David Lewis, executive director of Save the Bay, said the documents presented to the City Council, which examined water, transportation and jurisdictional issues, fail to refer to the California Climate Adaptation Strategy, which says development should not be allowed in shoreline areas vulnerable to sea level rise, where there is not already existing development and where restoration is possible.
“These salt ponds are the best example of that,” Lewis said. “These salt ponds are not land and not subject to development. They are Bay that was borrowed for salt making.”
The project, which was submitted by Cargill and DMB Associates, has spurred controversy statewide. Nearby homeowners, and even the Pacific Merchant Shipping Association, which represents terminals and shipping operators in the Port of Redwood City, have voiced concerns over the Cargill project.
The federal Environmental Protection Agency sent a letter last month to the Army Corps of Engineers warning that the site could be restored to wetlands and that sea level rise should be considered in evaluation.

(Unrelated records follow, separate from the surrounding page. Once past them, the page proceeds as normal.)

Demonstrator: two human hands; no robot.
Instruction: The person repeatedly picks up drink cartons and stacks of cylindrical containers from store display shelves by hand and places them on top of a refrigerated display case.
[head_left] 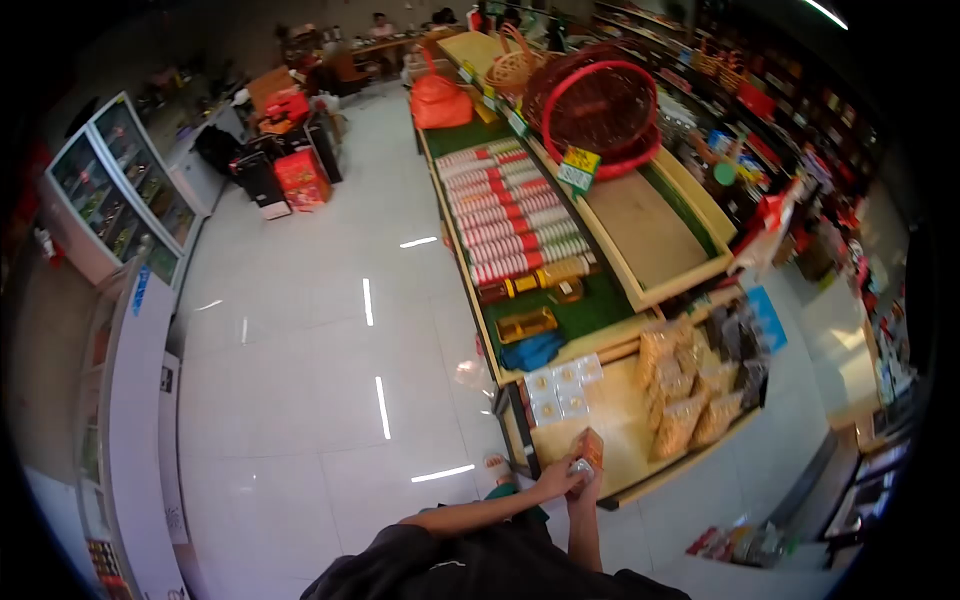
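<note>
Over the front edge of the wooden display shelf [562, 446], both hands come together around a small orange-red box [591, 447]. My right hand [587, 488] is closed on its lower part from below. My left hand [556, 479] reaches across from the left, its fingers closed at the near side of the box. Something small and silvery-white [580, 467] shows by these fingers; whether it belongs to the box I cannot tell. Several clear square packs [560, 392] lie in rows just beyond. To the right stand several bags of yellowish snacks [681, 425].
Behind lies a green-lined tray [590, 322] with rows of red-and-white packs [515, 215], a jar [568, 290] and a blue cloth-like item [532, 351]. Red-rimmed baskets [655, 100] sit higher up. Glass-door fridges [120, 175] and a counter [135, 400] line the left side of the tiled floor.
</note>
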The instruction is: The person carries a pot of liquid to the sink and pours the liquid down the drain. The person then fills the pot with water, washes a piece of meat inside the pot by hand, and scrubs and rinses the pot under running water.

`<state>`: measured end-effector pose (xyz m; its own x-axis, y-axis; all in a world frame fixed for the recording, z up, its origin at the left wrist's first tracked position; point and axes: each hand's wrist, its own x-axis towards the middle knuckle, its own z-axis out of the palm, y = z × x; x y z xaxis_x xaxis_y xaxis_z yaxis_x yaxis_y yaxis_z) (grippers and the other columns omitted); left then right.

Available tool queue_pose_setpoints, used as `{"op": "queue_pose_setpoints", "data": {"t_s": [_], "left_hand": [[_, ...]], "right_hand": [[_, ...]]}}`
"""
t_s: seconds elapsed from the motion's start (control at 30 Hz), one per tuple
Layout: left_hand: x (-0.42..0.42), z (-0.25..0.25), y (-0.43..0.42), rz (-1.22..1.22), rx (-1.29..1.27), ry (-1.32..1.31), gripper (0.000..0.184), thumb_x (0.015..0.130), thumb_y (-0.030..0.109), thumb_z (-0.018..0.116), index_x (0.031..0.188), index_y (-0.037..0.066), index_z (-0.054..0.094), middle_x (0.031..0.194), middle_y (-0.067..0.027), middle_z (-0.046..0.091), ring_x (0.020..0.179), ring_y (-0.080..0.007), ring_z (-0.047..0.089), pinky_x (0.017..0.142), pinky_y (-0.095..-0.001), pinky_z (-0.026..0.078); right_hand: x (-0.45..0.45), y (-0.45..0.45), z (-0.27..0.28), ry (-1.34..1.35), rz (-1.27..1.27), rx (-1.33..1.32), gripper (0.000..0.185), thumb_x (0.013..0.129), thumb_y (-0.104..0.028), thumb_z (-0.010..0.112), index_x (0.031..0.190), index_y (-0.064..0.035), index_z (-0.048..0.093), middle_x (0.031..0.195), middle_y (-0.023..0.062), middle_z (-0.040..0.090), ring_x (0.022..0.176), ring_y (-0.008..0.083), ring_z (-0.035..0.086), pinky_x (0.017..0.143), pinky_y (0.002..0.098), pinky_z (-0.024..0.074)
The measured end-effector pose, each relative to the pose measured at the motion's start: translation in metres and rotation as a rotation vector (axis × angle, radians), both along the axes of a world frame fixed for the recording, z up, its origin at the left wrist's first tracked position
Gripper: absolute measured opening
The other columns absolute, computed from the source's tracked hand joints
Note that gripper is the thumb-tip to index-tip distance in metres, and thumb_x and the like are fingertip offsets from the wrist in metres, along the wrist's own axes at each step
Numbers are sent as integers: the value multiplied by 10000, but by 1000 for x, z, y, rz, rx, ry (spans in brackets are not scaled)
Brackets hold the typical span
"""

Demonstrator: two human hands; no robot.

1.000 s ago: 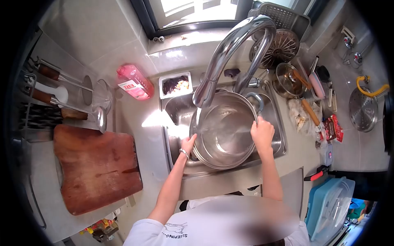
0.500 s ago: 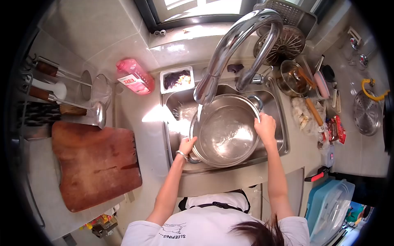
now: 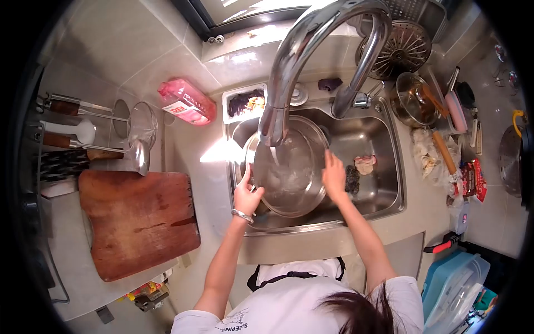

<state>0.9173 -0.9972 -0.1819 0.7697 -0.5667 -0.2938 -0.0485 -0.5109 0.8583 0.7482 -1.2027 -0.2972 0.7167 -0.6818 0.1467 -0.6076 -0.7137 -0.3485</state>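
Observation:
A large stainless steel pot (image 3: 292,192) sits in the left part of the sink (image 3: 389,195), under the faucet (image 3: 273,125), with shallow water in its bottom. My left hand (image 3: 248,195) grips the pot's left side near the rim, a bracelet on its wrist. Against the right side of the rim is my right hand (image 3: 334,177), its fingers close together and holding the pot. To the right of that hand, a dark scouring pad (image 3: 352,179) and a pale, pinkish piece of food (image 3: 365,164) lie on the sink floor.
Left of the sink lies a wooden cutting board (image 3: 142,222). Behind it stand a pink detergent bottle (image 3: 188,102) and a white tray of scraps (image 3: 228,114). On the right are a glass bowl (image 3: 409,111), a rolling pin (image 3: 443,150) and a red packet (image 3: 473,178).
Both hands have shifted the pot to the left in the sink. The right part of the sink floor, with the scouring pad and the pale piece, has come into view.

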Motion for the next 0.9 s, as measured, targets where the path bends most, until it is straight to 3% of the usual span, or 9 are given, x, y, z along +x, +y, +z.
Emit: {"op": "queue_pose_setpoints", "data": {"t_s": [0.1,0.17,0.27,0.33,0.37,0.43,0.57,0.67,0.9], "left_hand": [[-8,11,-14,27,38,-130,787,633,48,569,1361,201,310,508,-10,459,453,-77,382,486,-228,390],[-10,16,-21,41,45,-180,774,635,43,563,1354,207,328,519,-14,457,456,-72,379,492,-218,388],[-8,21,-19,26,78,-160,783,630,38,561,1357,206,323,520,-9,441,460,-66,376,494,-202,380],[-12,22,-19,37,83,-158,782,625,20,555,1352,203,335,510,10,410,466,-54,365,493,-182,360],[-13,16,-16,34,92,-167,780,624,14,553,1351,199,339,509,14,406,466,-51,361,493,-178,356],[-12,6,-12,58,78,-136,771,623,-17,546,1347,159,346,530,35,417,478,-35,349,496,-165,343],[-8,13,-20,116,-12,-77,760,624,-44,540,1345,92,340,579,63,455,501,-20,364,504,-156,356],[-10,17,-26,110,25,-71,760,623,-18,551,1343,109,347,553,46,456,494,-26,376,503,-169,369],[-11,-1,-23,96,121,-79,769,611,23,560,1342,145,355,506,26,419,471,-43,379,494,-182,362]], "right_hand": [[16,57,-9,-250,336,368,447,749,-219,617,1132,-12,514,1211,245,435,1148,387,392,981,435,308],[23,85,-24,-145,689,999,442,900,-373,403,1175,-45,509,1249,195,447,1190,326,387,1013,409,275],[43,47,-59,217,1015,610,520,912,-454,300,1208,-74,496,1298,149,420,1227,282,361,1030,379,257],[75,-21,-33,500,956,319,417,824,-324,448,1179,-118,519,1226,110,504,1179,242,423,1037,377,263],[75,-51,-121,-23,955,-72,437,736,-207,467,1168,-207,533,1246,80,492,1227,234,368,1079,375,196],[101,-93,-87,15,950,-735,461,754,-268,489,1147,-30,522,1243,110,483,1246,247,335,1098,396,142],[70,-42,-66,-53,678,-190,426,789,-297,486,1067,17,563,1192,162,504,1230,263,354,1081,405,177],[27,-9,-89,-105,1127,109,385,776,-309,499,1010,-18,591,1164,164,521,1182,278,412,1052,428,241],[64,-91,-55,127,752,-404,557,767,-305,536,1247,-40,433,1398,105,281,1332,232,155,1096,366,118]]}}
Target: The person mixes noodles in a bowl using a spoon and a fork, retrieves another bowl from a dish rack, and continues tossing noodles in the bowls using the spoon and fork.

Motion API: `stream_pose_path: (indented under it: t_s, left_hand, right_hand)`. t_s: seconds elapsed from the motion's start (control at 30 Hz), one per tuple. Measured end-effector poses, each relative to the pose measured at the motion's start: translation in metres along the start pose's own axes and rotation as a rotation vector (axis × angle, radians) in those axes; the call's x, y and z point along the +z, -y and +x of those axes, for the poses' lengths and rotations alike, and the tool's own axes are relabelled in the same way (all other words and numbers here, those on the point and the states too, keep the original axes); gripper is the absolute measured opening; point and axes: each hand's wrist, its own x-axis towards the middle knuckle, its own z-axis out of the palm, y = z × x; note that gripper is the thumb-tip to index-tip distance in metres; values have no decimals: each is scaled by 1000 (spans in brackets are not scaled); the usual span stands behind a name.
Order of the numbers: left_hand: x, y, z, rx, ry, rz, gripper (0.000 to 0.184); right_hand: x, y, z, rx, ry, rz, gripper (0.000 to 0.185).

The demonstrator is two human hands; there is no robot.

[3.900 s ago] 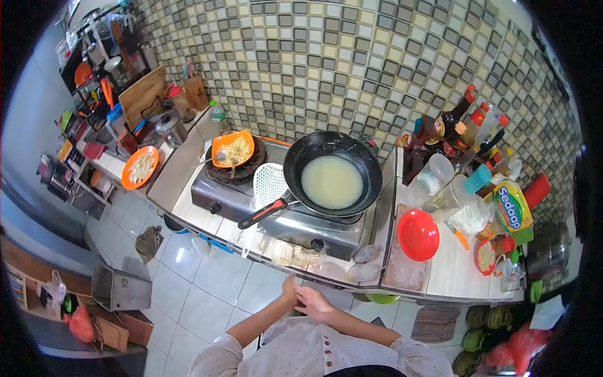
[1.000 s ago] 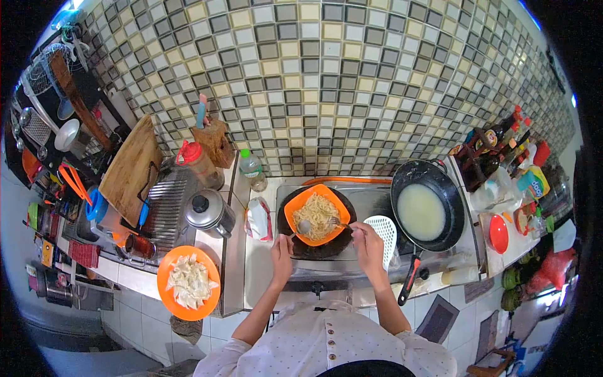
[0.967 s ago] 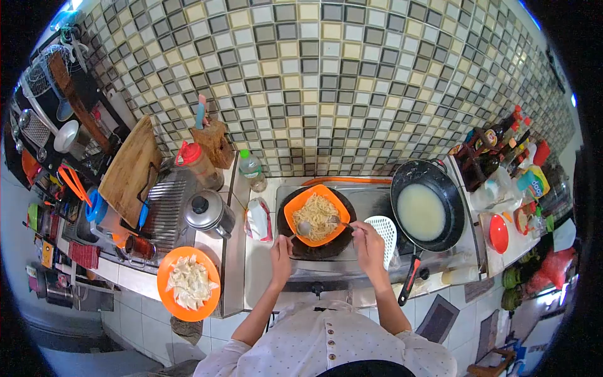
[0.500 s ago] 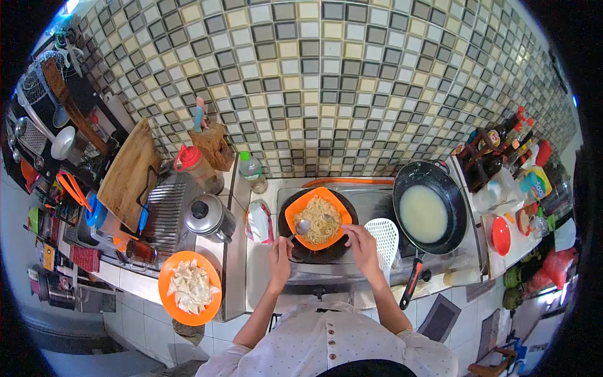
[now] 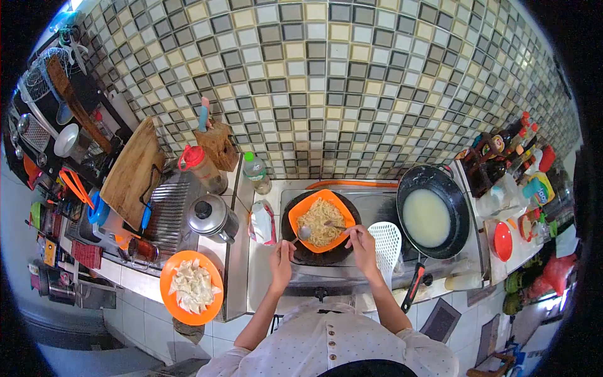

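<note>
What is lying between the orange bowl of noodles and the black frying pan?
The head view shows a white perforated spatula between the noodle bowl and the pan.

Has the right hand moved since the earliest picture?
Yes. Judged against the stove, the right hand has gone forward and left, from short of its front edge to beside the orange bowl.
</note>
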Motion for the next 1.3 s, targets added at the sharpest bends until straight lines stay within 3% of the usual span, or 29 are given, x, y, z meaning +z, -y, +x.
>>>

The Redwood City City Council discussed the project at the end of January. Documents presented to elected officials found no reason for the project not to move forward. City officials may move forward with an environmental review before spring.
The project could potentially build 12,000 homes on the 1,436-acre salt pond site, east of Highway 101 in Redwood City off Seaport Boulevard. The plan presented to the city last summer, known as the 50/50 balanced plan, also allows for athletic fields, a business park and 436 acres of restored wetlands.
David Smith, vice president of DMB Associates, said the documents released by Redwood City would allow the full environmental process to proceed — they do not constitute the final document.
“The city process was precursor to launch of CEQA,” he said. “We all are advocating for a careful consideration of the project. The city did a very thorough analysis and they found no insurmountable hurdle. Now we expect more detail to be conducted in the next analysis.”
Allen said the documents also refer to the 19 jurisdictions that would need to approve the project before it moves forward. Allen said Redwood City’s analysis omits the fact that these 19 agencies have never before allowed a development of this size to be built on wetlands.
Smith said these 19 agencies will be able to analyze the project thoroughly in the environmental review.
The 50/50 balanced plan to develop the 1,436-acre site was presented to Redwood City last summer.